WHAT IS REQUIRED: Only the pictures are to be dropped, and the rest of the data should be copied exactly.

RECORDED DATA:
++++++
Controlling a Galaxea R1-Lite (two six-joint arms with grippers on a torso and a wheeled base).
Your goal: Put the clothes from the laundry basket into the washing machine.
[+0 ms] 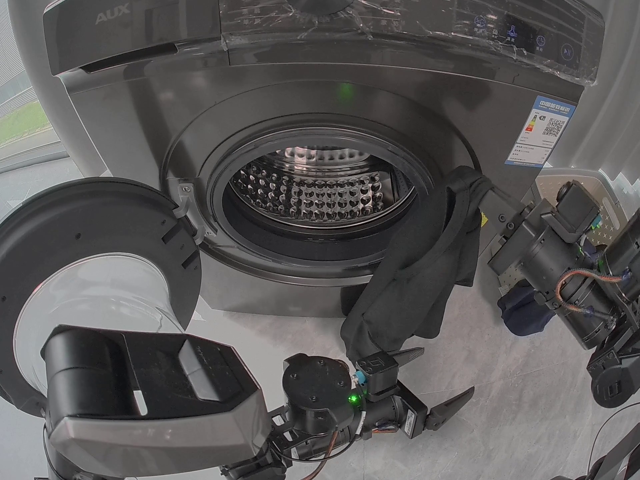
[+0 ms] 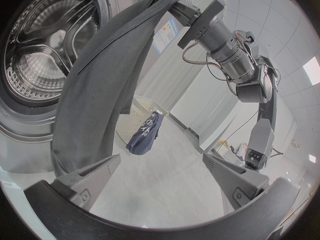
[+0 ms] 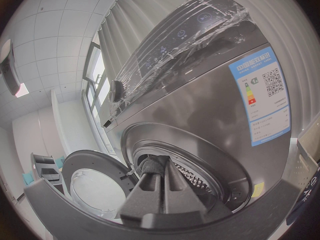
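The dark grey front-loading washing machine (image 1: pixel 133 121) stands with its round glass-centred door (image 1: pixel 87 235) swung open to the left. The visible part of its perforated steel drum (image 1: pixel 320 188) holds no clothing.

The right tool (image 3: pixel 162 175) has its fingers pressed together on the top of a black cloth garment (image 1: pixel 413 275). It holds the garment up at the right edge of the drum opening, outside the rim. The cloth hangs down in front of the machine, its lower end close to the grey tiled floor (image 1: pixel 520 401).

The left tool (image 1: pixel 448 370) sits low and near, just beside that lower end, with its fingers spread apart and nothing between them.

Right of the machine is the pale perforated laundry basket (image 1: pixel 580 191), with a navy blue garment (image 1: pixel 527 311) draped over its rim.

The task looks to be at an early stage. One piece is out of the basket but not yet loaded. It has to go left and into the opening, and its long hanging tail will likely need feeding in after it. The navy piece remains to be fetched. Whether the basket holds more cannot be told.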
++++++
PROBLEM SOLUTION:
Controlling a Galaxea R1-Lite (two six-joint arms with grippers on a torso and a wheeled base).
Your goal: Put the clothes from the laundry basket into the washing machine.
[+0 ms] 
[+0 ms] 
[+0 ms] 
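The dark grey front-loading washing machine (image 1: pixel 133 121) stands with its round glass-centred door (image 1: pixel 87 235) swung open to the left. The visible part of its perforated steel drum (image 1: pixel 320 188) holds no clothing.

The right tool (image 3: pixel 162 175) has its fingers pressed together on the top of a black cloth garment (image 1: pixel 413 275). It holds the garment up at the right edge of the drum opening, outside the rim. The cloth hangs down in front of the machine, its lower end close to the grey tiled floor (image 1: pixel 520 401).

The left tool (image 1: pixel 448 370) sits low and near, just beside that lower end, with its fingers spread apart and nothing between them.

Right of the machine is the pale perforated laundry basket (image 1: pixel 580 191), with a navy blue garment (image 1: pixel 527 311) draped over its rim.

The task looks to be at an early stage. One piece is out of the basket but not yet loaded. It has to go left and into the opening, and its long hanging tail will likely need feeding in after it. The navy piece remains to be fetched. Whether the basket holds more cannot be told.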

No more output will be given.